20 - Epilog

Hampir satu tahun berlalu setelah perayaan kelulusan hari itu. Hari ini adalah hari yang selalu diinginkan oleh setiap pasangan, hari yang selalu ditunggu kehadirannya.

Yorin tampak begitu cantik dibalik dress abu-abunya, rambutnya yang panjang dan sekarang berwarna ash itu ia model bridal updo. Model dress mermaid nya terpasang ditubuhnya dengan sempurnya. Makeup nya tampak tipis dan cerah dengan nuansa pinky. Bahkan siapa saja yang melihatnya bisa jatuh cinta kepadanya.

Begitu juga dengan Gavin, Gavin tampak begitu cool dengan setelan jasnya berwarna hitam. Sepatunya kinclong rambutnya juga rapi. Seperti biasa, Gavin juga sangat tampan seiring bertambahnya usia.

Di acara pernikahan yang begitu megah layaknya Royal Wedding, semua tamu menikmati hidangan-hidangan mewah dan acara seru yang ditampilkan. Berawal dari pagi acara ijab kabul, resepsi, dance, nyanyi-nyanyi dan lain-lain.

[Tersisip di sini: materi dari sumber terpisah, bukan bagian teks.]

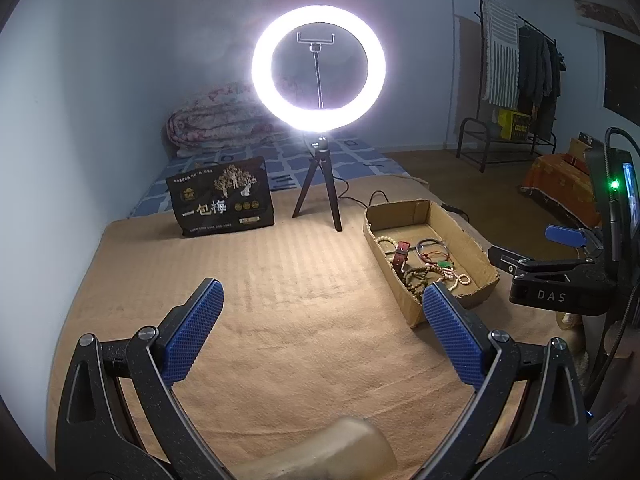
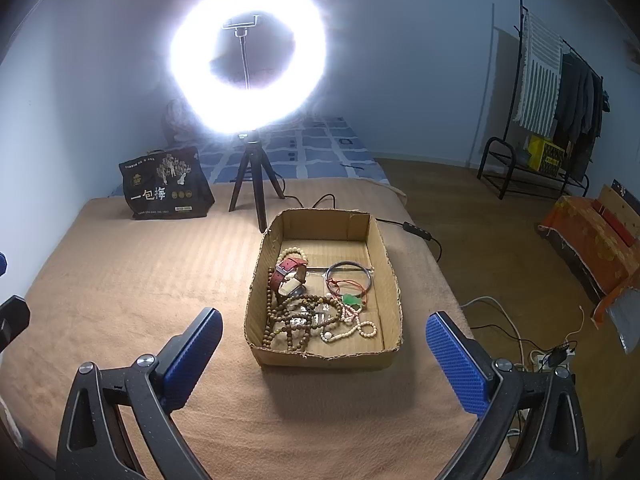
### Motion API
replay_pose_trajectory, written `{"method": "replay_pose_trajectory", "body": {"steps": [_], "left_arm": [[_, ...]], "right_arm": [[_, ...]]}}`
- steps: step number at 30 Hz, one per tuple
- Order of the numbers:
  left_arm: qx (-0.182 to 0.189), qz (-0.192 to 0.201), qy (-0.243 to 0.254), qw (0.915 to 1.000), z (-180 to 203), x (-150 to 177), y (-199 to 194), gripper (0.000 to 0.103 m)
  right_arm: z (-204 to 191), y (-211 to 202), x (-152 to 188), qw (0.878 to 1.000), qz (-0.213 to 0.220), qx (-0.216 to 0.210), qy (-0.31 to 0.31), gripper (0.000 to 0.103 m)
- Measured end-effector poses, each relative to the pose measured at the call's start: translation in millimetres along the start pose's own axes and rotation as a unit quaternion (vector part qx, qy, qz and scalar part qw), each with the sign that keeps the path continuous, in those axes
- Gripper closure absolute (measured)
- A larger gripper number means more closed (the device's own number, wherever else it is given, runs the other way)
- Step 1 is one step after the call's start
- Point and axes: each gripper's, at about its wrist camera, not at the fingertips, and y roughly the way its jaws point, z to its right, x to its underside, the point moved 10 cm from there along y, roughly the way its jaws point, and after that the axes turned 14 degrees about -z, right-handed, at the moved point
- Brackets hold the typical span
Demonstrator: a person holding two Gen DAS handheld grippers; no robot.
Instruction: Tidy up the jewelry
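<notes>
A shallow cardboard box (image 2: pixel 394 280) (image 1: pixel 472 248) rests on a tan blanket and holds the jewelry. Inside lie a red-strapped watch (image 2: pixel 290 274), brown wooden bead strands (image 2: pixel 296 320), a pale bead necklace (image 2: pixel 352 330), a dark bangle (image 2: pixel 350 270) and a green pendant on red cord (image 2: pixel 351 300). My right gripper (image 2: pixel 324 346) hovers open just in front of the box's near wall, nothing between its blue pads. My left gripper (image 1: pixel 322 316) is open over bare blanket, left of the box. The right gripper's body (image 1: pixel 560 276) shows at the left wrist view's right edge.
A lit ring light on a small tripod (image 2: pixel 250 184) stands behind the box, its cable (image 2: pixel 416 228) trailing right. A black snack bag (image 1: pixel 222 200) stands at the back left. Beyond lie a blue quilt (image 2: pixel 312 148), a clothes rack (image 2: pixel 560 92) and floor cables (image 2: pixel 504 328).
</notes>
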Motion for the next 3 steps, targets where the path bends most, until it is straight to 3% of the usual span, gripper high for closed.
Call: {"method": "replay_pose_trajectory", "body": {"steps": [3], "left_arm": [[0.002,-0.001,-0.001,1.0000,0.1,0.4,0.0,0.001]], "right_arm": [[-0.1,2.4,1.9,1.000,-0.003,0.001,-0.002,0.000]]}}
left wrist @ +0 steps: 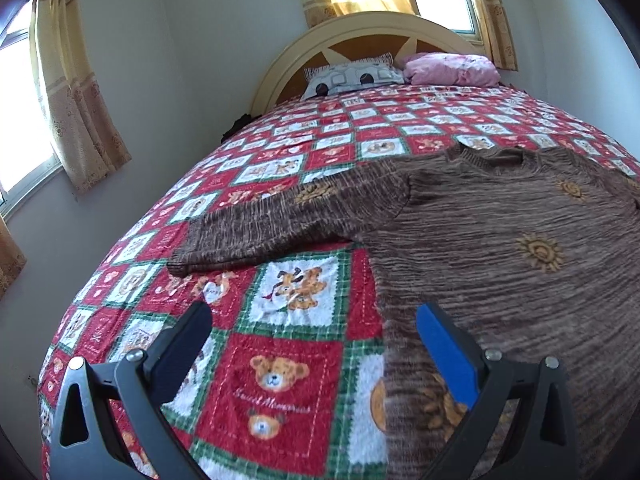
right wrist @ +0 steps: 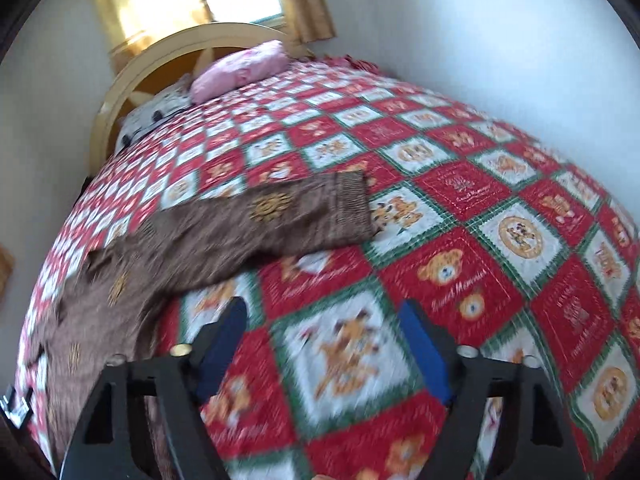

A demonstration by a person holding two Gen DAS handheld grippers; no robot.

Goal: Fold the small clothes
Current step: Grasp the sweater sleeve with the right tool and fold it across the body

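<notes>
A brown knit sweater (left wrist: 500,232) with yellow sun motifs lies spread flat on the bed, one sleeve (left wrist: 248,236) stretched out to the left. My left gripper (left wrist: 316,316) hovers open at the sweater's lower left edge; its right finger is over the knit, its left over the quilt. In the right wrist view the sweater (right wrist: 132,280) lies at the left, its other sleeve (right wrist: 304,212) reaching toward the middle. My right gripper (right wrist: 324,312) is open above bare quilt, below that sleeve, nothing between its pads.
The bed is covered by a red, green and white teddy-bear quilt (left wrist: 276,380). A patterned pillow (left wrist: 356,76) and a pink pillow (left wrist: 452,68) lie by the curved headboard (left wrist: 360,28). Walls and curtained windows surround the bed.
</notes>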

Semua tamu terhibur menikmati acara pernikahan itu. Sepasang pengantin pun tampak begitu bahagia akhirnya bisa melangsungkan pernikahan mereka.

"Selamat! Bahagia selalu ya!" ucap teman-teman mempelai saat maju berfoto di panggung.

***

Gadis berambut panjang yang baru memotong poninya itu berlari menepi karena rintik hujan semakin lebat hingga membasahi kepala dan bajunya. Ia menepi di sebuah mini market yang ada di daerah taman kota. Beberapa orang yang berada di Alun-alun dan jalan raya juga ikut menepi menghindari air hujan di sore hari.

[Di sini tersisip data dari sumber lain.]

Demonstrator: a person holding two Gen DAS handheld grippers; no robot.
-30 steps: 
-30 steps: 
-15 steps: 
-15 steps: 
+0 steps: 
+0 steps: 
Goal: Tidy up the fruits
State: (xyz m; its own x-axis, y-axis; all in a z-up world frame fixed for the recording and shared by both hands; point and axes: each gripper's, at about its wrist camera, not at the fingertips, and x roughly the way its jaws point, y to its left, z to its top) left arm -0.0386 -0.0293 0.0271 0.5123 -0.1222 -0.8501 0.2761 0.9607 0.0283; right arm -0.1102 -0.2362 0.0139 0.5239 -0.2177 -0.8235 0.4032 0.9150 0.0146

Kaos jogging nya yang tadi penuh keringat bersatu dengan tetesan air hujan sehingga membuat kulit tubuhnya terasa dingin. Namun apa boleh buat, ia rasa ini kesalahannya sendiri sore-sore jogging padahal sudah terlihat awan yang menghitam sedang mengejeknya di atas sana.

Sambil memandangi langit, matanya berkedip beberapa kali. Entah kenapa saat rintik hujan membasahinya, ia selalu mengingat seseorang yang sangat ia rindukan di lubuk hatinya yang paling dasar. Karena saat rintik hujan turun, ia selalu bertemu dengan sosok itu. Mengingat hal itu tidak akan terjadi lagi, Ia hanya menghela nafasnya lalu mengalihkan kembali pandangannya lurus memandang jalanan yang mulai sepi dan orang-orang berkerumun didekatnya saling mencari perlindungan. Yorin melihat ke kanan ke kiri, penuh manusia yang nasibnya sama dengannya.

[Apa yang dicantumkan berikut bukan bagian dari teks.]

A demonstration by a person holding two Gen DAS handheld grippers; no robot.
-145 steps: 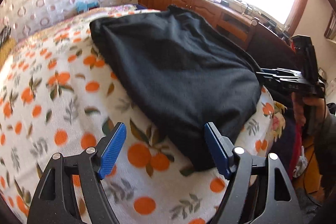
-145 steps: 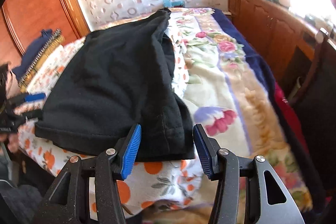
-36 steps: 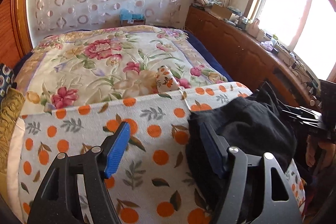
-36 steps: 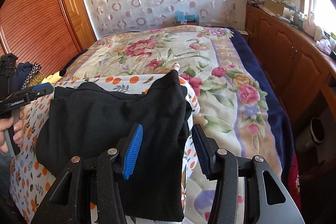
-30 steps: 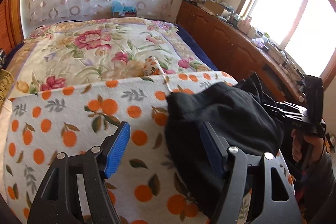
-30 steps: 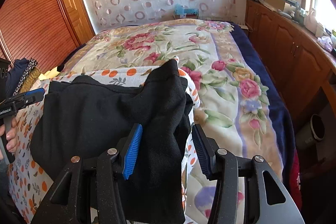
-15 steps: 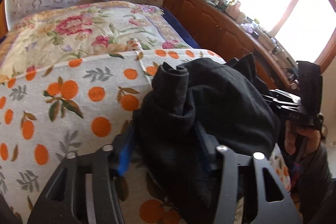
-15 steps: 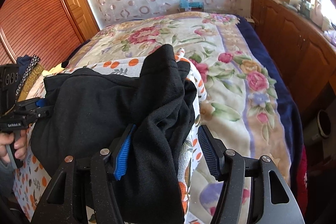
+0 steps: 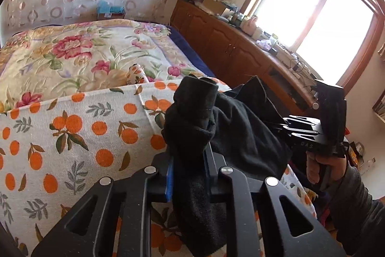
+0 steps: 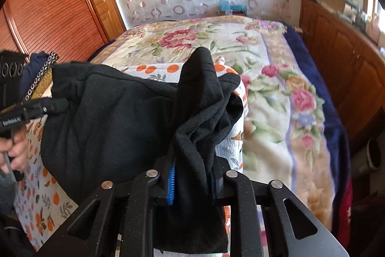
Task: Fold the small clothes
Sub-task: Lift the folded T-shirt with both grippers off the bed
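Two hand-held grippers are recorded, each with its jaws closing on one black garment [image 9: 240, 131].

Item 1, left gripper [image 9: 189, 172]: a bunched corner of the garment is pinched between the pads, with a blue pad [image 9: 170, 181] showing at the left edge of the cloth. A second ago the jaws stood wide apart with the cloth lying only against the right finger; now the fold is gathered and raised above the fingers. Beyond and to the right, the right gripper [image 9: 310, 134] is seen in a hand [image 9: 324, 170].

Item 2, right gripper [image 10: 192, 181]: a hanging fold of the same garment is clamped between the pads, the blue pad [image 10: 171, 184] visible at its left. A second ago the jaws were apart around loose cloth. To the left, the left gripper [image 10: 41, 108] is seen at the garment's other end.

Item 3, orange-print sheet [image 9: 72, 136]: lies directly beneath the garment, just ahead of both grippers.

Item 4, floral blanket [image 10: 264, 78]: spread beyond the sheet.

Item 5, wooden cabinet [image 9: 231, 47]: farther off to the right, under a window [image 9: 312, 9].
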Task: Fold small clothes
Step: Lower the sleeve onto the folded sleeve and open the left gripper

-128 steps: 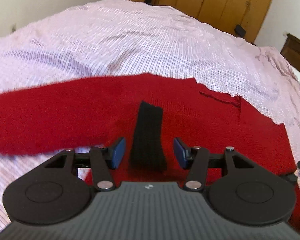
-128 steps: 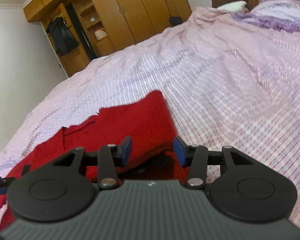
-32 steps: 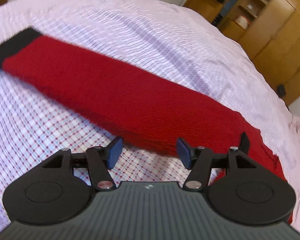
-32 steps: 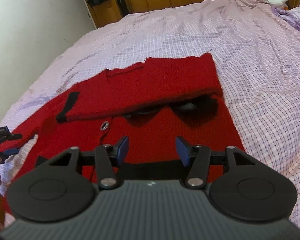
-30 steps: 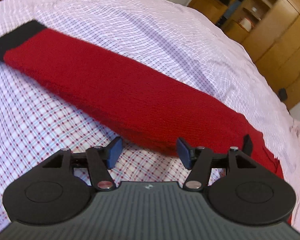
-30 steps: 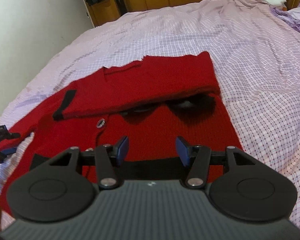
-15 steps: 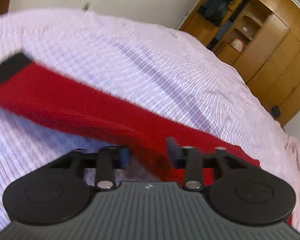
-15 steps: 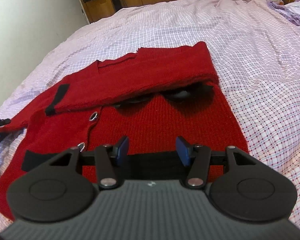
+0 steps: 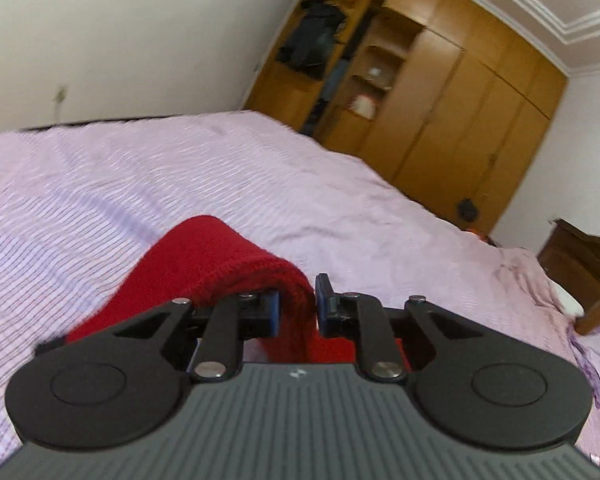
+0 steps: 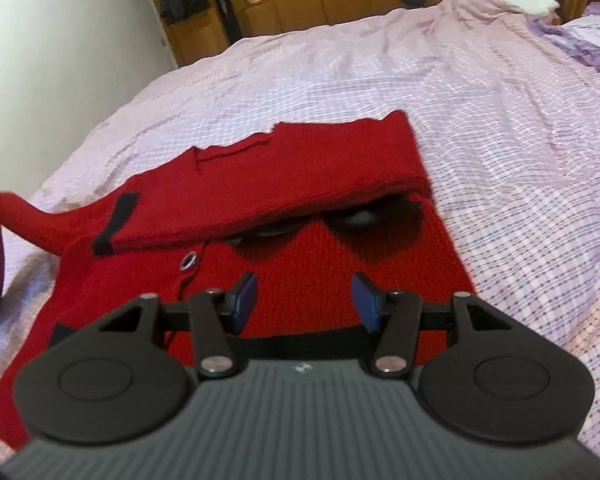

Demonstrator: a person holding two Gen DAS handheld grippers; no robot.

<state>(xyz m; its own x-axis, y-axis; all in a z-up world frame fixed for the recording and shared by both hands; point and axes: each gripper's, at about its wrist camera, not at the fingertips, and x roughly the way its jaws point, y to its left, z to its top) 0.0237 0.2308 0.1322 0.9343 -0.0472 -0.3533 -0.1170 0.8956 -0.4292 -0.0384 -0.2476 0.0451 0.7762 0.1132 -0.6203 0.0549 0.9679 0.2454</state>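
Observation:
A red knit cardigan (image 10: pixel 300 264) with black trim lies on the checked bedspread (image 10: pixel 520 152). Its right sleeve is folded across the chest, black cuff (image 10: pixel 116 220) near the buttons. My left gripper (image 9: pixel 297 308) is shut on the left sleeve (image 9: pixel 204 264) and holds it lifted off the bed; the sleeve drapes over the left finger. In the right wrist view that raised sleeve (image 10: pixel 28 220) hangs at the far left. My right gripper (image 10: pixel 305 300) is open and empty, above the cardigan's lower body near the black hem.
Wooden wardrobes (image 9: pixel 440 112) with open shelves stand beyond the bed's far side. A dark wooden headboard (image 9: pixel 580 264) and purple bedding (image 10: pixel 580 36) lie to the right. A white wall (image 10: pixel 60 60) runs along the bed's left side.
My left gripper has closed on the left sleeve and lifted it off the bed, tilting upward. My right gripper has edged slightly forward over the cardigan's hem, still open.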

"Permisi, permisi," ujar sepasang sekasih yang melintas di depannya hingga membuat badannya hendak jatuh kebelakang.

Namun disaat ia benar-benar hendak jatuh, seseorang menahan tubuhnya. Yorin langsung menegakkan tubuhnya dan membalikkan badannya untuk ber terima kasih.

Bibir Yorin menjadi kaku, matanya melebar. Bukannya mengucapkan kata terima kasih, ia malah membisu.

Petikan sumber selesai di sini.